Electronic payment service providers need to prepare for major changes in the competitive environment with new threats from the retail sector rather than the banking sector. Retail giants Pxmart Co and Taiwan Family Mart Co, which have a large customer base, will get a portion of the pie after being allowed to enter the electronic payments market.

This approval recalls the memory of about 10 years ago when traditional banks in the country struggled to make a profit in the banking overmarket following over-issuing credit cards. The difference this time is that competitors are coming from multiple directions, not just within the banking sector.

Market competition is also fierce, and the recent rapid growth in online shopping and electronic payments may not subside after the local COVID-19 outbreak has subsided. According to the latest statistics from the Financial Supervisory Commission (FSC), the number of users of electronic payment services has skyrocketed from 8.29 million in the same month last year to 13.15 million in April.

To strengthen its position in the online payments market, Pxmart, one of the country’s largest supermarket operators, plans to introduce an electronic payments service via PXPay by the end of this year after receiving FSC approval on Thursday. is.

Approval means that Pxmart is not limited to PXPay, but can offer transactions between different payment platforms. This also paves the way for Pxmart to expand its offerings to other online banking services such as foreign currency accounts and vouchers, turning supermarket chains into microbanking service providers.

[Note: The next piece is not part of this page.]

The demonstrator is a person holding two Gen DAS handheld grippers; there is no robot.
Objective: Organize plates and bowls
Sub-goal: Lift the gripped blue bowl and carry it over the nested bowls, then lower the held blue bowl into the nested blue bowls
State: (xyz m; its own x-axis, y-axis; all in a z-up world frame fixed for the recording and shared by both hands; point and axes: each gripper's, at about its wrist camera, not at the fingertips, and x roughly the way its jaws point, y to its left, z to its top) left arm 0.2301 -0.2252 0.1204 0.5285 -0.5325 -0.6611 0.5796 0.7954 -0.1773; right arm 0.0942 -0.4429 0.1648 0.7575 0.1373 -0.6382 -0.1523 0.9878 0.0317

Pxmart favors potentially challenging electronic payment service providers, led by Jko Pay of Jko Fintech Co, which has more than 7.2 million registered members and 4.43 million members as of April, and is the largest in the country. It is an electronic payment service provider of.

In addition, Pxmart has built a strong non-cash trading base, with one-third of its revenue generated through its online payments platform, PXPay, the company told Weekly Business Next in Chinese. The goal of supermarket operators is to increase their share to 40% this year in preparation for a strong start to launch a new electronic payments service later this year.

FamilyMart shares the same ambitions. Convenience store chains aim to debut their electronic payment services in the fourth quarter of this year through All Win Co in collaboration with E.Sun Commercial Bank and PiMobile Technology Inc. The paid-up capital is NT $ 760 million (US $ 27.23 million). , All Win is a three-way venture with 67% for FamilyMart, 18% for E.Sun, and 15% for Pi Mobile.

Given FamilyMart’s large membership base of 13 million customers and 3,800 stores nationwide, AllWin could also emerge as a major rival to existing electronic payment service providers.

Convenience store operators said online payments surged as customers avoided shopping directly to avoid COVID-19. According to FamilyMart, contactless payments have grown rapidly this year, accounting for half of their revenue. It offers contactless payments via Family Pay and Family e-wallet, with a total of over 1 million members.

As the line between retail and banking blurs, local banks and electronic payment service providers need to investigate new user scenarios and rethink their core values ​​to avoid a recurrence of price competition. .. Market share and membership may not be as important as it once was.